The repertoire is taken largely from their recent For album, although given a more robust interpretation. Often, the wind-driven textures blend into one sound, with reeds and accordion interlaced beside shimmering vibraphone. Moran's approach here is captivatingly aggressive. Rarely will we witness such an attack on this too-often sober instrument. He strikes blows to achieve resonant aftershocks, dynamically glancing off at angular points.
Hollenbeck's Large Ensemble is another matter entirely, employing a work force of nineteen members, including its conductor, J.C. Sanford. Here, horn ranks provide the dominant voice, in direct contrast to Claudia. Hollenbeck released a Large Ensemble disc, A Blessing (2006), but it provides only a portion of the evening's repertoire. Because of the more traditional big band line-up, this music can't help but sound more conventionally jazz-rooted than Claudia, and an hour's set ends up being just too short to avoid the sense that Hollenbeck is striving for equality between soft vocal numbers and forceful blowing vehicles, alternating but not enjoying the time to make these transitions feel like a natural flow.

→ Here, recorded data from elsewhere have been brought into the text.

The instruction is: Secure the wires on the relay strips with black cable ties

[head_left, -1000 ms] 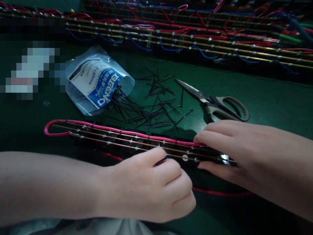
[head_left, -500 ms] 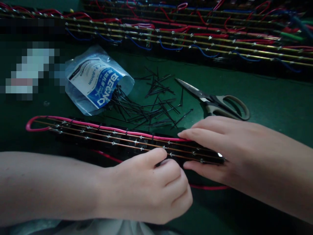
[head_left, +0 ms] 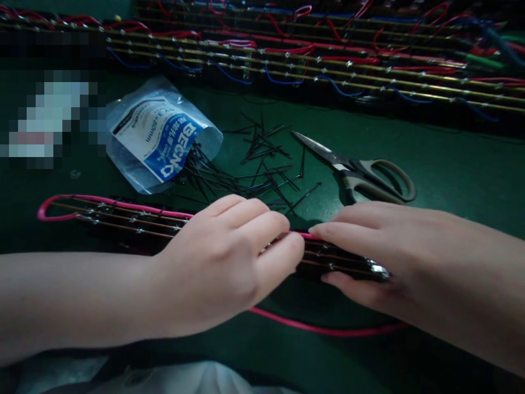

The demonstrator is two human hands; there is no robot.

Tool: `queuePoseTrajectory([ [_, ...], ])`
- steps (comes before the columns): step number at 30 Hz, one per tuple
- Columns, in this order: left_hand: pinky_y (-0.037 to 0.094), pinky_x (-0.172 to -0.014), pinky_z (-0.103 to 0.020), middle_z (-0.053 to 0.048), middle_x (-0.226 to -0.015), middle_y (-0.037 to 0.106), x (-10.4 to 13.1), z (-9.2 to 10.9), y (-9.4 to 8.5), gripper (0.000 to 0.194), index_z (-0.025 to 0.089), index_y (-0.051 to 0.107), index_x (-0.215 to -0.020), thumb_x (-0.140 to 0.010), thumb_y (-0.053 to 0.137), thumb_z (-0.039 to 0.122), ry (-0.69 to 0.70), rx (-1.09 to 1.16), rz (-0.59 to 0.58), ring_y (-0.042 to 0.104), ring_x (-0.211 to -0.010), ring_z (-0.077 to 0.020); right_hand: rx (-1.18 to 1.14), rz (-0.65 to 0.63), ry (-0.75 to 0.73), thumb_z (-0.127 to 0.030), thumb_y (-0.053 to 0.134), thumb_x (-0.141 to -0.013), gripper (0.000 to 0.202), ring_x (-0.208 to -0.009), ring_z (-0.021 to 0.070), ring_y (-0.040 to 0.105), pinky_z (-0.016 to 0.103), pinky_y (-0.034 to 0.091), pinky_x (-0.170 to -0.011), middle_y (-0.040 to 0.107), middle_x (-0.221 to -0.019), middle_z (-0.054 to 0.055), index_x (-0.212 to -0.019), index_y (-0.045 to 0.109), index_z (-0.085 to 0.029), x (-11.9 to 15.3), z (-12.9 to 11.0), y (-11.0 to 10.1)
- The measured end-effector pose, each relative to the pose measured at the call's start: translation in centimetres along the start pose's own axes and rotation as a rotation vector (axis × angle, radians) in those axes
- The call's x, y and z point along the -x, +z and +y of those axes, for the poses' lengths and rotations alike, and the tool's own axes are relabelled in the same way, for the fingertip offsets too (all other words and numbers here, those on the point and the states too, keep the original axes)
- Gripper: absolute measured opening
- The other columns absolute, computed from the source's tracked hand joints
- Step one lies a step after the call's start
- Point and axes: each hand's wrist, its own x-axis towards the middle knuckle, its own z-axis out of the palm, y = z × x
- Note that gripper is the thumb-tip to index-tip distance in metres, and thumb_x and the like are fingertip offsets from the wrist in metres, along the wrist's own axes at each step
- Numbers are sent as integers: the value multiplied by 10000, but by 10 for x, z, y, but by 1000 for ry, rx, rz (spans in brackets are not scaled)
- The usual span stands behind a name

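A long black strip (head_left: pixel 135 230) with thin copper-coloured rods and shiny joints lies across the green table. Along its far edge runs a pink-red wire (head_left: pixel 123 203), tied at points with small black ties and looped at the left end. My left hand (head_left: pixel 233 251) reaches over the middle of the strip, its fingers closed around the wire at the far edge; the fingertips are partly hidden. At the right end, my right hand (head_left: pixel 381 246) grips the strip between fingers on the far side and thumb on the near side. A loose pink-red wire (head_left: pixel 320 328) curves below.
Beyond the strip, black cable ties (head_left: pixel 266 142) spill from a clear plastic bag (head_left: pixel 164 137) with a blue and white label. Scissors (head_left: pixel 353 169) lie just past my right hand. More wired strips (head_left: pixel 328 65) with red and blue wires line the back.
My left hand has moved from the near side of the strip up and over it to the far edge. The strip has shifted slightly; my right hand keeps its grip.
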Motion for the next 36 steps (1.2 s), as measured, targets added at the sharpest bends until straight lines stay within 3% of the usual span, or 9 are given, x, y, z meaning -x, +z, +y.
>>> queuePoseTrajectory([
  [4,530,-633,-379,-67,-865,692,-3,-9,-5,212,93,712,-1040,-1005,543,216,-46,-5,-56,653,-766,-234,29,0,-24,-241,723,-830,192,-710,216,639,321,468,-568,684,-853,43,-1015,713,-191,-9,-9,2],
  [10,550,-734,-389,-80,-947,686,7,-19,-10,238,110,690,-1074,-985,582,302,-128,39,-139,642,-858,-248,-29,176,-23,-224,655,-873,253,-777,245,669,347,521,-625,717,-889,85,-1080,715,-92,-26,-24,22],
  [16,527,-795,-383,-68,-963,686,16,-25,-3,190,132,664,-1050,-974,606,296,-157,99,-83,615,-875,-229,75,301,-37,-278,646,-902,230,-743,267,649,394,518,-616,722,-856,107,-1009,698,-81,-24,-28,36],
  [23,505,-733,-432,-57,-932,644,13,-32,4,182,146,628,-997,-967,608,324,-162,113,-145,605,-868,-262,107,287,-43,-324,629,-936,276,-767,268,618,400,507,-629,697,-879,116,-1045,670,-74,-15,-22,35],
  [28,501,-699,-403,-65,-959,647,12,-33,4,164,147,617,-1012,-984,590,306,-133,136,-143,590,-849,-240,169,192,1,-373,694,-894,334,-732,253,602,377,466,-603,662,-855,74,-1099,647,-115,-11,-16,29],
  [32,501,-705,-394,-66,-954,648,12,-34,4,161,147,623,-1022,-991,576,297,-140,139,-147,592,-851,-239,245,198,33,-458,755,-844,321,-621,216,549,336,389,-537,591,-735,32,-894,623,-170,-9,-13,26],
  [36,506,-746,-389,-76,-953,643,11,-34,3,150,140,626,-1002,-973,600,285,-158,140,-114,584,-866,-241,359,203,94,-599,767,-794,445,-525,188,481,319,302,-500,537,-634,9,-716,567,-209,-9,-13,25],
])
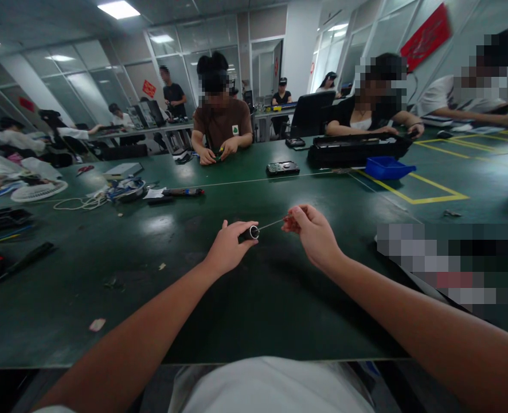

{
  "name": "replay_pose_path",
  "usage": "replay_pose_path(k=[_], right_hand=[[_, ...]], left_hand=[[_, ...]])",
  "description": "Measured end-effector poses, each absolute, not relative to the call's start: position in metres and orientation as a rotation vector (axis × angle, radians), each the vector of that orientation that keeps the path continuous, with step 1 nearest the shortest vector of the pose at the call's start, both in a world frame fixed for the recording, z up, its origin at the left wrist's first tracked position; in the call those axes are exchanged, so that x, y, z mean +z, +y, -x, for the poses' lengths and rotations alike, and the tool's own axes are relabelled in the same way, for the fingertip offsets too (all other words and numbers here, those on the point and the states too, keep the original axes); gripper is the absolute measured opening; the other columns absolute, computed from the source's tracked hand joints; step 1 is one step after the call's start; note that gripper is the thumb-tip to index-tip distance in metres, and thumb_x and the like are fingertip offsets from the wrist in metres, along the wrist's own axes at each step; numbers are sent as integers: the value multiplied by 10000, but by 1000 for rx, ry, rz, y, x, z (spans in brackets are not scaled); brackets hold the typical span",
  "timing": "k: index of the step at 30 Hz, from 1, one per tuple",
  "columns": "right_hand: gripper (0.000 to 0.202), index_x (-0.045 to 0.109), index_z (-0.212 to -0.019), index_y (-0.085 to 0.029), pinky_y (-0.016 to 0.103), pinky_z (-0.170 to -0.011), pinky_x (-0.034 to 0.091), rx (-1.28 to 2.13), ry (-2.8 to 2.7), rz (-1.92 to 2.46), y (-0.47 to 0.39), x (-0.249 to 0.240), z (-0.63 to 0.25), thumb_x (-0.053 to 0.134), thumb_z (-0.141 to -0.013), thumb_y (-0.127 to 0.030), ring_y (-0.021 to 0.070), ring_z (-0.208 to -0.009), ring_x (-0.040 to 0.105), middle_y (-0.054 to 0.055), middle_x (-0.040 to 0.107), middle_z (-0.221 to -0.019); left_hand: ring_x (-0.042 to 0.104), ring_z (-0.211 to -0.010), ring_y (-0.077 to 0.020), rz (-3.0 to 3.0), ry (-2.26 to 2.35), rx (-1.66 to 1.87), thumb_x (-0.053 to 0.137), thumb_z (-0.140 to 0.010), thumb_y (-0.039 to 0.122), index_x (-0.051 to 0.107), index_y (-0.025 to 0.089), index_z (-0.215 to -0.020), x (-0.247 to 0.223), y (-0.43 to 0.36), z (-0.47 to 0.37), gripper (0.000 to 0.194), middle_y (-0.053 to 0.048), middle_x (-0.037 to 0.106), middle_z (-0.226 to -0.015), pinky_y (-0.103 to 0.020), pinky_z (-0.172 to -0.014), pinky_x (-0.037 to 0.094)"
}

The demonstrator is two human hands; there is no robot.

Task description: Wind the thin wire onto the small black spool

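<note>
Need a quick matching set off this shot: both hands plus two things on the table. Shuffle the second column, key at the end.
Things
1. Left hand
2. Tray
3. Right hand
4. Round grille

Place, colour or state
A. White, over on the left side of the table
B. Pinches one end of a thin rod
C. Grips a dark tube with a shiny rim
D. Blue, beside yellow lines on the right

Pairs: 1-C, 2-D, 3-B, 4-A
</note>
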State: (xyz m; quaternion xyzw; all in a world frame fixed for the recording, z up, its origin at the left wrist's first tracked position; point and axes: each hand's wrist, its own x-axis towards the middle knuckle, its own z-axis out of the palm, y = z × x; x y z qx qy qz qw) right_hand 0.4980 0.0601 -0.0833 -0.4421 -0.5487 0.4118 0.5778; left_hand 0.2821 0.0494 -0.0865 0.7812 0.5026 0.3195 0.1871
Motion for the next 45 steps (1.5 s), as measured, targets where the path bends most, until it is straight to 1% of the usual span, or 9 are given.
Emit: replay_pose_path(k=[6,19,22,27,30,33,38,41,45], right_hand=[[207,563,-914,-211,351,-704,488,571,-1570,1147,46,-69,-499,469,-968,-387,184,-713,649,28,670,-753],[172,554,-932,-207,327,-647,432,313,-1770,1174,42,-63,-501,449,-968,-338,199,-684,645,48,683,-766],[170,550,-934,-205,322,-639,426,322,-1764,1181,43,-63,-502,445,-973,-333,196,-673,639,44,676,-757],[170,557,-955,-212,330,-672,444,325,-1743,1156,43,-64,-502,447,-984,-339,208,-729,662,50,688,-794],[170,563,-962,-214,337,-689,457,328,-1726,1146,43,-64,-502,454,-984,-343,210,-751,669,54,697,-821],[167,567,-954,-214,339,-693,466,343,-1716,1145,43,-65,-501,463,-981,-343,211,-756,673,51,695,-816],[155,567,-957,-215,337,-693,474,361,-1721,1147,43,-64,-502,466,-978,-331,209,-755,675,48,694,-807],[150,565,-955,-217,332,-692,475,356,-1727,1140,43,-66,-502,465,-980,-325,204,-751,677,44,694,-805],[146,565,-958,-216,326,-696,479,358,-1732,1130,44,-68,-500,465,-983,-319,200,-755,681,39,694,-806]], left_hand=[[550,-1264,-291,-2209,1417,868,698,-853,213,648,273,-1265,-89,51,-281,419,-68,652,-1296,-683,-1191,81],[564,-1231,-282,-2251,1450,776,681,-877,249,625,262,-1286,-92,54,-283,412,-61,652,-1284,-646,-1207,96],[554,-1241,-275,-2210,1443,841,657,-890,259,606,242,-1298,-92,55,-283,412,-75,639,-1294,-566,-1210,200],[561,-1175,-236,-1991,1400,1002,528,-951,286,495,233,-1348,-91,54,-282,402,-82,597,-1292,-423,-1045,421],[600,-957,-212,-1925,1422,963,506,-964,398,483,226,-1296,-85,49,-284,374,-61,629,-1100,-379,-875,473],[590,-832,-200,-2021,1446,846,559,-931,495,555,215,-1168,-77,42,-289,367,-38,639,-971,-344,-754,460],[614,-933,-204,-2359,1298,590,607,-928,405,666,214,-1061,-76,36,-297,240,-36,669,-1046,-338,-804,468],[597,-1063,-217,-2553,1255,467,524,-974,315,683,239,-1165,-82,37,-298,260,-46,645,-1171,-346,-877,476],[583,-1063,-242,-2678,1357,277,480,-991,354,661,276,-1272,-89,41,-300,344,-67,620,-1173,-361,-842,497]])
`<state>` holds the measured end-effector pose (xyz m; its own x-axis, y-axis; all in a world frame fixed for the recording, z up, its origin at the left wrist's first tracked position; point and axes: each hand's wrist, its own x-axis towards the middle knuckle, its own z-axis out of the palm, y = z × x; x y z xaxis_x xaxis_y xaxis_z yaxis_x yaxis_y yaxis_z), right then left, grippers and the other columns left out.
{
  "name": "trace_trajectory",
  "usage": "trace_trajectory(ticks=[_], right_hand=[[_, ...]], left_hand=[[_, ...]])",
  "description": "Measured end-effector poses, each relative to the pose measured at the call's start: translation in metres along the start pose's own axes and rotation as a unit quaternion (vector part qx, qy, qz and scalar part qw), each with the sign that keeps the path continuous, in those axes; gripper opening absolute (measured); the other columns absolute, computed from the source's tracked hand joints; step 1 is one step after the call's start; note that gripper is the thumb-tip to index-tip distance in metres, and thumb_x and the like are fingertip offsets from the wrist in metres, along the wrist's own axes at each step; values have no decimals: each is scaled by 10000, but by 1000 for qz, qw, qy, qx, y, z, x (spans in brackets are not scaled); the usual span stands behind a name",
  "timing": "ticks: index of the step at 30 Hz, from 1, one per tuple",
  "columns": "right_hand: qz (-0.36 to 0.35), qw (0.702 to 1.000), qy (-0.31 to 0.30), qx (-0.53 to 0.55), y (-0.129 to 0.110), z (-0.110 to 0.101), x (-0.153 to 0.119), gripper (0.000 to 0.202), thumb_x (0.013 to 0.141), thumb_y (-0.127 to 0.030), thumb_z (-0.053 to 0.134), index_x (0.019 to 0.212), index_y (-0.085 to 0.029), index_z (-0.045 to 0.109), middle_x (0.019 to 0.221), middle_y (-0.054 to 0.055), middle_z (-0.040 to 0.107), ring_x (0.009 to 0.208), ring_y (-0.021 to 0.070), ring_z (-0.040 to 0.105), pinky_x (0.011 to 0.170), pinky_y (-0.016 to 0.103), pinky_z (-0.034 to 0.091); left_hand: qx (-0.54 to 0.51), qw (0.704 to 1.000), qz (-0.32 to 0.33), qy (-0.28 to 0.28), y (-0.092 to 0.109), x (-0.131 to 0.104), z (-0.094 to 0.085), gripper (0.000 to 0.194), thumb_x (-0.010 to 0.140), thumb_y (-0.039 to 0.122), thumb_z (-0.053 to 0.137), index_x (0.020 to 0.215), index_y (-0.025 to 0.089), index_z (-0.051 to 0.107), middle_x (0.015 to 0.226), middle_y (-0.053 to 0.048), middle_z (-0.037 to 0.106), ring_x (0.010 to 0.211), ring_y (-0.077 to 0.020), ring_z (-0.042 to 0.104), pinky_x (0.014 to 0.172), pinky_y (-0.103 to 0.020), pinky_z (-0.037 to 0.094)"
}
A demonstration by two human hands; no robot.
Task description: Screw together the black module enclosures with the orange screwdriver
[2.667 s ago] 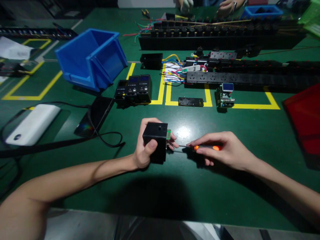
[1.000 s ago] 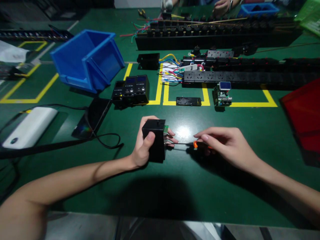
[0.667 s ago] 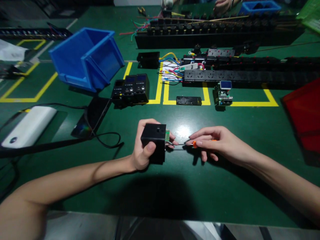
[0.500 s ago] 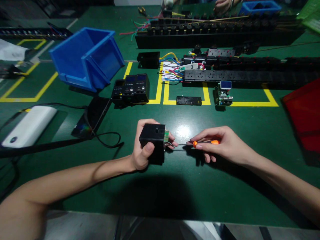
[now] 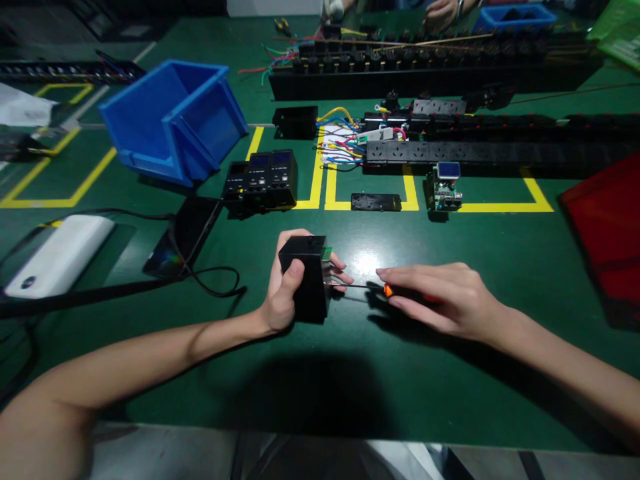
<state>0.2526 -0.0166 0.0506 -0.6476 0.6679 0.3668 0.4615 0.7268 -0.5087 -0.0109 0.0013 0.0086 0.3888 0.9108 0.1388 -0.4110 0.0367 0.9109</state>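
Note:
My left hand [image 5: 284,293] is closed around a black box-shaped housing [image 5: 311,283], its thumb across the near face. A strip of green circuit board [image 5: 327,254] sticks out of the housing's right end. In my right hand [image 5: 445,293] is a screwdriver [image 5: 388,291] with an orange and dark handle, pinched between thumb and fingers. Its thin shaft points left, and the tip reaches the right end of the housing. Exactly what the tip touches is too small to make out. The left fingertips show behind the shaft.
Beyond my hands are a group of black modules [image 5: 263,179], a small black piece [image 5: 376,202] and an upright circuit board [image 5: 447,190]. Long black socket strips [image 5: 450,155] lie farther back. At left stand a blue bin [image 5: 175,123] and a white power bank [image 5: 60,257]. Another person's hand [image 5: 443,13] shows at the top.
The housing has tilted in my left hand, so less of its top and of the green board shows. My right fingers have straightened over the screwdriver handle, covering more of it.

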Motion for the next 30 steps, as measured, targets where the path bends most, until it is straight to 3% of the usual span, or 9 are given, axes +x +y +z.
trace_trajectory(ticks=[2, 5, 8, 11, 16, 21, 24, 26, 30], right_hand=[[140, 986, -39, 76, -4, -1, 6, 247, 982, -280, 571, 1077, -125, 740, 872, 86, 787, 688, 163, 729, 610, 255, 528], [285, 933, -98, 196, -6, -3, 12, 362, 1001, -407, 518, 959, -138, 757, 662, 22, 687, 563, 124, 620, 528, 239, 438], [339, 890, -133, 276, -4, -2, 14, 429, 978, -495, 531, 932, -132, 754, 584, -12, 576, 530, 106, 526, 492, 228, 374], [356, 871, -147, 304, -1, 0, 13, 423, 952, -509, 570, 968, -133, 763, 576, -22, 555, 509, 100, 484, 477, 228, 350], [277, 932, -106, 210, -3, 5, 8, 334, 945, -430, 616, 989, -142, 780, 775, 57, 736, 633, 150, 630, 568, 257, 442], [38, 998, -39, -13, 0, 8, -3, 260, 992, -285, 570, 1139, -135, 722, 762, 67, 729, 588, 142, 622, 536, 273, 413], [-97, 976, -19, -192, 1, 5, -6, 225, 978, -201, 578, 1164, -159, 698, 637, 15, 651, 527, 141, 540, 487, 297, 354], [-147, 959, -14, -244, 1, 3, -7, 241, 961, -148, 586, 1181, -170, 681, 642, 6, 645, 540, 144, 538, 489, 306, 364], [-113, 968, -5, -225, 1, 5, -6, 209, 969, -192, 588, 1155, -183, 684, 634, 6, 646, 539, 141, 553, 489, 302, 373]], left_hand=[[6, 1000, 4, 2, 0, 0, 1, 431, 948, 587, 485, 1204, 270, 341, 1004, -76, 669, 849, -271, 752, 724, -466, 630], [13, 1000, 13, -9, 0, -1, 0, 448, 942, 584, 503, 1203, 257, 342, 1015, -85, 667, 859, -277, 752, 736, -469, 630], [17, 999, 31, -25, -3, -3, -2, 465, 939, 582, 509, 1218, 248, 346, 1026, -98, 671, 867, -290, 753, 740, -478, 632], [16, 998, 46, -43, -5, -5, -4, 445, 948, 559, 509, 1228, 249, 355, 1038, -101, 676, 881, -294, 754, 744, -480, 631], [-5, 998, 41, -49, -7, -4, -5, 452, 935, 555, 534, 1221, 247, 368, 1031, -101, 685, 864, -286, 754, 736, -483, 630], [-15, 1000, 10, -20, -4, -3, -4, 497, 904, 604, 555, 1209, 269, 350, 1005, -84, 681, 846, -289, 758, 739, -486, 631], [-16, 1000, -12, -19, -3, -2, -4, 497, 908, 614, 540, 1211, 271, 346, 1009, -84, 674, 859, -296, 758, 740, -492, 631], [-14, 999, -14, -26, -2, -1, -4, 484, 916, 607, 533, 1208, 269, 347, 1014, -86, 674, 868, -297, 756, 746, -500, 628], [-16, 999, -21, -21, 0, 0, -2, 427, 947, 577, 498, 1204, 273, 344, 1020, -80, 670, 867, -282, 754, 748, -488, 627]])
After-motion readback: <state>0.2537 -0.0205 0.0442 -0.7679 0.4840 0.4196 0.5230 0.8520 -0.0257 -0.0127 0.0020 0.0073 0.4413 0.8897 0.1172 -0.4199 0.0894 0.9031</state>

Singer Theo Bleckmann treads the line between a smooth, almost church-influenced soul jazz and a more abstracted, improvisatory style. The album's title piece provokes a mixed response in its silken choirboy tones, as Bleckmann intones the "Irish Blessing" which Hollenbeck found on the "b-side," as he deadpanningly describes it, of his grandmother's funeral-mass card. The set lifted up to its best in its second half, with Hollenbeck's suitably abstract "Long Swing Dream," which was directly inspired, nay composed, as a result of an extremely vivid dream, followed by his re-consideration of Thelonious Monk's "Four In One," with its stunning extended solo by Tony Malaby.